Here another pick of my buck's rack plus some new picks in another form. UUUUUMMMMMM!!!!!!!!!! any takers?
View attachment 1819
View attachment 1820
View attachment 1821


----------



## catcapper (Feb 11, 2010)

That skull sure cleaned up nice---You should put some mag rims & tires on your cooker.lol.


----------



## bar-d (Feb 3, 2010)

Bigdrowdy1 said:


> Here another pick of my buck's rack plus some new picks in another form.
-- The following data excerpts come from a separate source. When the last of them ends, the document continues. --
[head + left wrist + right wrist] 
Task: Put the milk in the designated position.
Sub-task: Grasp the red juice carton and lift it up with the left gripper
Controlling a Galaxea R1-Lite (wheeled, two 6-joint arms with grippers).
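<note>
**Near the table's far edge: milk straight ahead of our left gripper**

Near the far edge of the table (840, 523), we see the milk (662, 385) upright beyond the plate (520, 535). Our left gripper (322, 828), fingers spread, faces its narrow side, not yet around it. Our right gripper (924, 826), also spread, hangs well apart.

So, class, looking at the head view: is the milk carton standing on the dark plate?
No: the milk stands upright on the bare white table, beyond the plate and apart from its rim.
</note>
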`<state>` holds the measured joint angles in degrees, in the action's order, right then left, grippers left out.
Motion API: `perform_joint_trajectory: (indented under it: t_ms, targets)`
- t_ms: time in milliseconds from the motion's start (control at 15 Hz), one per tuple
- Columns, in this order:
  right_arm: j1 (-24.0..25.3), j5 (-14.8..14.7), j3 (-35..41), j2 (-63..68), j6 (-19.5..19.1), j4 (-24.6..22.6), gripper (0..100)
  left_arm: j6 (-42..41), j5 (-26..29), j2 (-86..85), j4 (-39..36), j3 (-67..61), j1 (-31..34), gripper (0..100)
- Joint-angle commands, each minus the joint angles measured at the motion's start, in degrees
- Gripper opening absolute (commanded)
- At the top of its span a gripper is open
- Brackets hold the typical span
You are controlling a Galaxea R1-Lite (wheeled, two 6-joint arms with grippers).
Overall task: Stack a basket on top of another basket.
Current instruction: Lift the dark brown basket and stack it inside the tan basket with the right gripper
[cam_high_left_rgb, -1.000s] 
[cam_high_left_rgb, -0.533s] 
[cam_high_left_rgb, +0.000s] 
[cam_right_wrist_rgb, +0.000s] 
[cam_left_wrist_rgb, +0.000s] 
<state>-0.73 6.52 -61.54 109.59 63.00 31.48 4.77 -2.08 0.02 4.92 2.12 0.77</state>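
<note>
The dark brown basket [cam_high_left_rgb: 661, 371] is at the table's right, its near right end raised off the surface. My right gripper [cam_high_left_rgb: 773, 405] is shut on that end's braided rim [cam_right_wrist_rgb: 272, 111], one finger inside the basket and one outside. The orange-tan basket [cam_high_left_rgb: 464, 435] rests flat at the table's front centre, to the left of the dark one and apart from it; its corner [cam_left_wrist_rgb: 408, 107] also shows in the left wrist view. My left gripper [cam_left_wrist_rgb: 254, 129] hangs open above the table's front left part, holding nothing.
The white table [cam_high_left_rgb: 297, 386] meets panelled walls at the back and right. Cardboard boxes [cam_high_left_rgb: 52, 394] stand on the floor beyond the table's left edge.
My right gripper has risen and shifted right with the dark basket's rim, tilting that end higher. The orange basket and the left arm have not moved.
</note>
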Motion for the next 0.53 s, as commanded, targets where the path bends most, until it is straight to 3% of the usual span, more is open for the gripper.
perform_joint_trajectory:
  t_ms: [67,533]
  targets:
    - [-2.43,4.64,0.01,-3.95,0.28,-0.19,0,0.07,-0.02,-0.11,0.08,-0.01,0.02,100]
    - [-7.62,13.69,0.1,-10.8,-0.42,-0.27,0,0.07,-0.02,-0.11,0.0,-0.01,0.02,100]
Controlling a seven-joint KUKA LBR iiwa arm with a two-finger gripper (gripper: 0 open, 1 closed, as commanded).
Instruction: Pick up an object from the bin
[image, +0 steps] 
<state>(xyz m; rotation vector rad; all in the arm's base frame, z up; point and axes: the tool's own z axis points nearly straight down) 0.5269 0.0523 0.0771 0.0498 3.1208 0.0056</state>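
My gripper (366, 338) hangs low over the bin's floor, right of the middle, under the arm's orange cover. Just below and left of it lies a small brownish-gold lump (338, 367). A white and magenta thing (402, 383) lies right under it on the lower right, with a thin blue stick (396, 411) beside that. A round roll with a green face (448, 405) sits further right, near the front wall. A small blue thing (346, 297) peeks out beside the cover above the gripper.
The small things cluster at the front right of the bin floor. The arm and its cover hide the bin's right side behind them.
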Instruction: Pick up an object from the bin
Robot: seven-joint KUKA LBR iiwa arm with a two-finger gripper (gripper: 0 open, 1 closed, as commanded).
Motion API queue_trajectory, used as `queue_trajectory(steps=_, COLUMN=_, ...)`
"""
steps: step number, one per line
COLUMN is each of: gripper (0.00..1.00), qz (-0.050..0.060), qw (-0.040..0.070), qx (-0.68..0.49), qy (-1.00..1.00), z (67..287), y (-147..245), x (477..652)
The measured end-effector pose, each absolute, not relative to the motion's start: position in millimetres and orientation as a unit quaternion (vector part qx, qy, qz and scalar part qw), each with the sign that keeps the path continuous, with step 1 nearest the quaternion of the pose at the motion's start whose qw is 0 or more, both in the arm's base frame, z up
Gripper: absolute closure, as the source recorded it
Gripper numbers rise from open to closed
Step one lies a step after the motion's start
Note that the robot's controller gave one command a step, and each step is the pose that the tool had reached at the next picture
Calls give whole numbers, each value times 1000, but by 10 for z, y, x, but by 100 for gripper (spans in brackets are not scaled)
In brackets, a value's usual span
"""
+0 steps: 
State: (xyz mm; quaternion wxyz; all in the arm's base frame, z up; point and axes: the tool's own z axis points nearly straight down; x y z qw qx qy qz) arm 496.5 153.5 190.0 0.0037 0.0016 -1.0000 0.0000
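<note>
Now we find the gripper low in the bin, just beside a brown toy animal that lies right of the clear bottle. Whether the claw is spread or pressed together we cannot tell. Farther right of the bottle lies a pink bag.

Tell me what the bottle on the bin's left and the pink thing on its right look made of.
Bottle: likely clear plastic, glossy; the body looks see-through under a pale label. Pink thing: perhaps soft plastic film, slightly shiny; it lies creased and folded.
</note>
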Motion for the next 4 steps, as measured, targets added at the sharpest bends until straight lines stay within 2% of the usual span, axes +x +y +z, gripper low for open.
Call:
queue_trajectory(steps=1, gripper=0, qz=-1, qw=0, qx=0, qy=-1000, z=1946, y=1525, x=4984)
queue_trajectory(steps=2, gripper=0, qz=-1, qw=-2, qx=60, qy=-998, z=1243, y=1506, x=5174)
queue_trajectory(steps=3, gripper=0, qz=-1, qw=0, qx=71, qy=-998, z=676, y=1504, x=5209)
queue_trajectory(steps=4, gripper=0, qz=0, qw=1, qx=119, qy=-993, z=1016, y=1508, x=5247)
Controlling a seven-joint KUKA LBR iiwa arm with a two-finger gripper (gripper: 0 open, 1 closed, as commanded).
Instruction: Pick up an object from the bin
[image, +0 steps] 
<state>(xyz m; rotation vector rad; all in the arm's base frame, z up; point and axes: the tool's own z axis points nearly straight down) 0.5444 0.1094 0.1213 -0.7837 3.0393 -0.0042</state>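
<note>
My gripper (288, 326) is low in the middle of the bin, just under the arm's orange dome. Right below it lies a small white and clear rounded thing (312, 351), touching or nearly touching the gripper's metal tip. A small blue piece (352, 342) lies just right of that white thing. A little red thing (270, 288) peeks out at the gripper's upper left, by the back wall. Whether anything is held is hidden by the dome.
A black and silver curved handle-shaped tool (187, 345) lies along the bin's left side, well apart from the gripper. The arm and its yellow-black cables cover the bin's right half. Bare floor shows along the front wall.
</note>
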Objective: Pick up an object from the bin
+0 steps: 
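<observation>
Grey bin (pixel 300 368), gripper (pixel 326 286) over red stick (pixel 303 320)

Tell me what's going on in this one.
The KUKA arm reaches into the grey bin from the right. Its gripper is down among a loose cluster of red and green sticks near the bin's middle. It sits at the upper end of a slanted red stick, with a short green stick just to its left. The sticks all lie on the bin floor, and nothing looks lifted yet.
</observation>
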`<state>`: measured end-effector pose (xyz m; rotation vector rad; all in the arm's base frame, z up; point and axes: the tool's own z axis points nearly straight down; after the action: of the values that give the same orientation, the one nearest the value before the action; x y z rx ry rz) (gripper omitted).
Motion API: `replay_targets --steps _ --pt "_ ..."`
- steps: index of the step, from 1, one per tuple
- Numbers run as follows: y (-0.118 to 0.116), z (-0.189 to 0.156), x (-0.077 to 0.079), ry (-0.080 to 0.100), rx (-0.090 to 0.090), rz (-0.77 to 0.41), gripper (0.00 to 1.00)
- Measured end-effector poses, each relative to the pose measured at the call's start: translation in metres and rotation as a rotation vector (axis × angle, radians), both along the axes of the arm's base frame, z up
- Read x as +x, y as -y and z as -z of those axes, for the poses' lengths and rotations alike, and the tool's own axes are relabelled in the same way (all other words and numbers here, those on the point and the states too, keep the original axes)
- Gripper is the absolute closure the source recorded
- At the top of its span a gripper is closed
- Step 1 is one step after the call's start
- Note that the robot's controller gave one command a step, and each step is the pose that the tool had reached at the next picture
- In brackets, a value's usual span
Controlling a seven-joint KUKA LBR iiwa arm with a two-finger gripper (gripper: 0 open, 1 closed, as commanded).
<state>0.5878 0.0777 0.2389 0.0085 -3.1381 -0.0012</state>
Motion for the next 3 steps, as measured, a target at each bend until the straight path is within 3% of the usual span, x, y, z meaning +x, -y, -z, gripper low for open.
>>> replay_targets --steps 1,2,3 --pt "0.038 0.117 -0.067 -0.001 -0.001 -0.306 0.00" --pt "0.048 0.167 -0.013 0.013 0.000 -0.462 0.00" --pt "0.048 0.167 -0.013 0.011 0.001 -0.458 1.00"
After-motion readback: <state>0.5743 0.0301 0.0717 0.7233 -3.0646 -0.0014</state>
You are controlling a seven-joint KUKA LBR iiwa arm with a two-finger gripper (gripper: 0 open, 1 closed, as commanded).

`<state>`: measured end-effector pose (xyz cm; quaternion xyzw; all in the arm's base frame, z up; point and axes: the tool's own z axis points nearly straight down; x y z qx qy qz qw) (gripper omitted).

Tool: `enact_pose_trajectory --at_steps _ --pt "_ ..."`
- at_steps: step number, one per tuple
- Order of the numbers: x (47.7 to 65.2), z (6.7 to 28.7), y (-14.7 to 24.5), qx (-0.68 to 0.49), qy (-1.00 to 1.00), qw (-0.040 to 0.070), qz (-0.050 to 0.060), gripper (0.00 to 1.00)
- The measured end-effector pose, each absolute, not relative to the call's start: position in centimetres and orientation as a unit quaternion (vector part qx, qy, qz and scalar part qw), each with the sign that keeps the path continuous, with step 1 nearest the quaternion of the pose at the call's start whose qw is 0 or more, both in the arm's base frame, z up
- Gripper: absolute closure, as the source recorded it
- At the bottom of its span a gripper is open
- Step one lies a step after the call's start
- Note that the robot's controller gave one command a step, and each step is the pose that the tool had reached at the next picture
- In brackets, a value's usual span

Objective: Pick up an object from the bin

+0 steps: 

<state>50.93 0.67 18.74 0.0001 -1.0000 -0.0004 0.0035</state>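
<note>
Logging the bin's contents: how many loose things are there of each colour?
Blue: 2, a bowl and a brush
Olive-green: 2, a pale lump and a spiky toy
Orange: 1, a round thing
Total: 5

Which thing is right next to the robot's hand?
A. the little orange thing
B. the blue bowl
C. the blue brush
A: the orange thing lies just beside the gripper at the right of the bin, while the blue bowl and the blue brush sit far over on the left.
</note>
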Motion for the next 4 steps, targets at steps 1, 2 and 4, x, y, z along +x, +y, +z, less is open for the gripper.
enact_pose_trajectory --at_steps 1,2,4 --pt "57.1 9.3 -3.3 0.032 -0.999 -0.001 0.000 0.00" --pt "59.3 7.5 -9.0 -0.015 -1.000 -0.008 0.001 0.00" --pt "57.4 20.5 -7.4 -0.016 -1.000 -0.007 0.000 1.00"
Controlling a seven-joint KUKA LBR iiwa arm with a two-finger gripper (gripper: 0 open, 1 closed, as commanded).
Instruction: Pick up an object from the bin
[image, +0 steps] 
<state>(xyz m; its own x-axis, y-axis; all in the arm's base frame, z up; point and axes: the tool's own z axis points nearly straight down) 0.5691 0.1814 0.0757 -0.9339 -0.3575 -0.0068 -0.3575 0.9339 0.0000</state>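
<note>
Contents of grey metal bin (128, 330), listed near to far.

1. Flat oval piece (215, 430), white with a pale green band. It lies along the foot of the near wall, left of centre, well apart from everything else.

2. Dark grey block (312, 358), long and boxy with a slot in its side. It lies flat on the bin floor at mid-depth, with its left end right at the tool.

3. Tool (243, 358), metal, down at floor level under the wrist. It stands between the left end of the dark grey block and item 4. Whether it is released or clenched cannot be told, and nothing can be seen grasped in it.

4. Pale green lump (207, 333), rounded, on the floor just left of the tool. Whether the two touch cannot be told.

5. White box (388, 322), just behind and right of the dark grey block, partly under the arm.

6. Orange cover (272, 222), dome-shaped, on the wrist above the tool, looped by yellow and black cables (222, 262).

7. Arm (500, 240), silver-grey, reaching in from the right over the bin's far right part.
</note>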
UUUUUMMMMMM!!!!!!!!!! any takers?
> View attachment 1819
> View attachment 1820
> View attachment 1821


Now THAT's a purty picture Rowdy!


----------



## youngdon (Mar 10, 2010)

Dang that looks good.


----------



## hassell (Feb 9, 2010)

Thats a tough picture to look at before supper seeing as it might not happen for a while, wife had supper in a brand new glass baking bowl with lid and the lid just blew up 15 min. ago, about a million tiny pieces, think I'll head out to the cabin see if any yotes will come out tonight-- safer there!!


----------



## RoughNeck (Mar 16, 2010)

WOW what a nice lookin smoker, and great buck also


----------



## youngdon (Mar 10, 2010)

Like D-Con for people Yikes!!


----------



## Bigdrowdy1 (Jan 29, 2010)

YD hope your talkin about lid blowing up @ hassels ! LOL Though that pyrex glass will blow into lots alittle pieces been there done that.


----------



## El Gato Loco (Jan 15, 2010)

Sausage looks great, but that second pic has me missing my wide glide a little bit.


----------



## youngdon (Mar 10, 2010)

Bigdrowdy1 said:


> YD hope your talkin about lid blowing up @ hassels ! LOL Though that pyrex glass will blow into lots alittle pieces been there done that.


Yep they used to put glass shards in D-Con for mice and rats, it would cut up their insides and they would dehydrate so as not to smell like something died.


----------



## ebbs (Feb 7, 2010)

This is making me HUNGRY!


----------